Şimdiye dek Dünya nükleer reaktörlerinde patlayıcı olarak kullanılabilecek nitelikte olasılıkla ~1000 ton Pu-239 elde edilmiş olmalı. Yüksek enerjili a-ışını (alfa) salarak bozunan (Yarılanma süresi 24 bin yıl) ve radyasyon etkisinden çok kanserojen ‘toksik’ etkisiyle tanınan bu yapay element Plütonyum’un parasal değeri yaklaşık milyon $/kg dır.

Bugün Dünyada Nükleer silahlara sahip olan ve “Nuclear Powers” olarak tanınan 8 ülke var… (ABD, Rusya, Çin, İngiltere, Fransa, Hindistan, Pakistan, K. Kore) bunlara 100 dolayında nükleer başlık sahibi olduğu bilinen İsrail’i de eklemek gerek. ABD’nin fisyon tipi (Uranyum-235 veya Plutonyum-239 atom çekirdeklerinin parçalanması) Nükleer patlamayı gerçekleştirmesinden 4 yıl sonra, 1949’da Rusya da Atom bombasını patlattı. Rusya’nın Atom programının başında ünlü Rus fizikçileri Andrei Saharov ve İgor Kurçatov bulunuyordu. Arkasından İngiltere, Fransa ve Çin Atom Bombalarını patlattılar…
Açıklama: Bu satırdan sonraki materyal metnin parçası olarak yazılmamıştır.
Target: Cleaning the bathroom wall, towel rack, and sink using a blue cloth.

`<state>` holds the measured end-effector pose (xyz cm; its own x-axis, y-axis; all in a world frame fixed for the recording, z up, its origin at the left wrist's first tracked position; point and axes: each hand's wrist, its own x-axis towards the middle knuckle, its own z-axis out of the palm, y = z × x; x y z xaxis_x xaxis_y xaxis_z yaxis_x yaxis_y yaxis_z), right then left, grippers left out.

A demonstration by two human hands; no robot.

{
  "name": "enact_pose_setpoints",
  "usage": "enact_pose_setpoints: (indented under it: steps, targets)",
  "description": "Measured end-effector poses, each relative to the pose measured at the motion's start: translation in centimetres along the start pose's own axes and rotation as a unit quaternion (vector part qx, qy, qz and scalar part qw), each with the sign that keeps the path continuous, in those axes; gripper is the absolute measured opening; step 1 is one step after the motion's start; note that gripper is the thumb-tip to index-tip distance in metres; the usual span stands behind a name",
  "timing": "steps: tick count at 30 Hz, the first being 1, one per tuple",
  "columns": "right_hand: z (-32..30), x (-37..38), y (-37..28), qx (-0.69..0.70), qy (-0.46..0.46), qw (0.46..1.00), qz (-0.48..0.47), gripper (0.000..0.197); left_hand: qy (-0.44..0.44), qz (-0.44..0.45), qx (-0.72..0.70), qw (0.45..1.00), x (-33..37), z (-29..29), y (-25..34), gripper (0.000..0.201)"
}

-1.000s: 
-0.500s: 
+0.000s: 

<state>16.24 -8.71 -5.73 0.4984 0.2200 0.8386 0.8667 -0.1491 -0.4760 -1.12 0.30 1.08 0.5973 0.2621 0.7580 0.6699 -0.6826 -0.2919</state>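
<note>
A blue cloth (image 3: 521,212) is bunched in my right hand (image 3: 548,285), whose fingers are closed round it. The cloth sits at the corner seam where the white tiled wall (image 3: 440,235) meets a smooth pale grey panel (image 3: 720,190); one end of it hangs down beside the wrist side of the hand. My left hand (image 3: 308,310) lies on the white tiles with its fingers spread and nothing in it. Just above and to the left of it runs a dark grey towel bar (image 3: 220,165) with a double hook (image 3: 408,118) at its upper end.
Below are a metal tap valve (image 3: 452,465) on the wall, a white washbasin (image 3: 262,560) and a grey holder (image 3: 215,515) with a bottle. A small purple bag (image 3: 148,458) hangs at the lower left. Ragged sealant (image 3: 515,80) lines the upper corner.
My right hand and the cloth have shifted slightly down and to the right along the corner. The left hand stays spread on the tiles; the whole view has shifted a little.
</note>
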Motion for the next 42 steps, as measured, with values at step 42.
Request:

1952’de ABD ilk Füzyon tipi (döteryum ve trityum atomlarının birleşerek Helyum atomunu oluşturması) Termo-nükleer bombayı patlattı. Halk arasında Hidrojen bombası olarak da bilinen bu daha yüksek enerjili Bomba, Atom bombası olarak bilinen bombadan kat be kat daha güçlü bir bombadır… Bunun üzerine öbür 4 ülke de hemen harekete geçti ve ardı ardına bu zor teknolojiyi başararak Termo-nükleer kulübe üye oldular… (Termonükleer bombanın patlaması için gerekli tetikleme enerjisini küçük bir nükleer bomba sağlıyor.)

1970’ten bu yana Dünyada artık 5 “Super Nuclear Power”  ülke var ve 24.10.1945’te kurulmuş Birleşmiş Milletlerdeki 193 eşit üye ülke arasında bu 5 ülke “öbürlerinden daha eşit” (AS: Primus inter pares) olarak sürekli veto” hakkına sahip oldular (AS: Sürekli 5’ler, Permanent Fives- 5Ps). İşe en geç başlayan Çin en becerikli çıktı; normal Nükleer Bomba yapımından 3 yıl sonra, Fransa’dan 1 yıl önce, Termo-nükleer Bomba (AS: Hidrojen bombası) üretimini başardı.

Ülke Atom Bombası Hidrojen bombası
ABD 1945 1952
Rusya 1949 1953
UK 1952 1957
Fransa 1960 1968
Çin 1964 1967

Aslında Anayasaları izin verse (ve isteseler) 2. Dünya savaşının yenik ülkeleri Japonya ve Almanya da bu listeye çoktan dahil olabilecek düzeyde Bilimsel ve Teknolojik olanaklara
sahip ülkelerdir. Son zamanlarda Uluslararası önemli yaptırım kararlarında, “5+1” şeklinde bir diplomatik formülasyonla, artık Almanya da 5’li Veto Grubuna dahil ediliyor.

Özetleyecek olursak                   :

  1. Dünya Savaşı tüm İnsanlık için çok pahalı bir ders oldu. İnsanlık yalnızca Nükleer dehşeti değil, kimyasal silah dehşetini de yaşadı. Genel geçer kanı o ki; yeni bir küresel (nükleer) savaşı engelleyecek küresel (nükleer) denge artık kurulmuştur; bir nükleer savaş olasılığı çok düşük görünüyor. (AS: Dehşet dengesinin caydırıcılığı; “detant”)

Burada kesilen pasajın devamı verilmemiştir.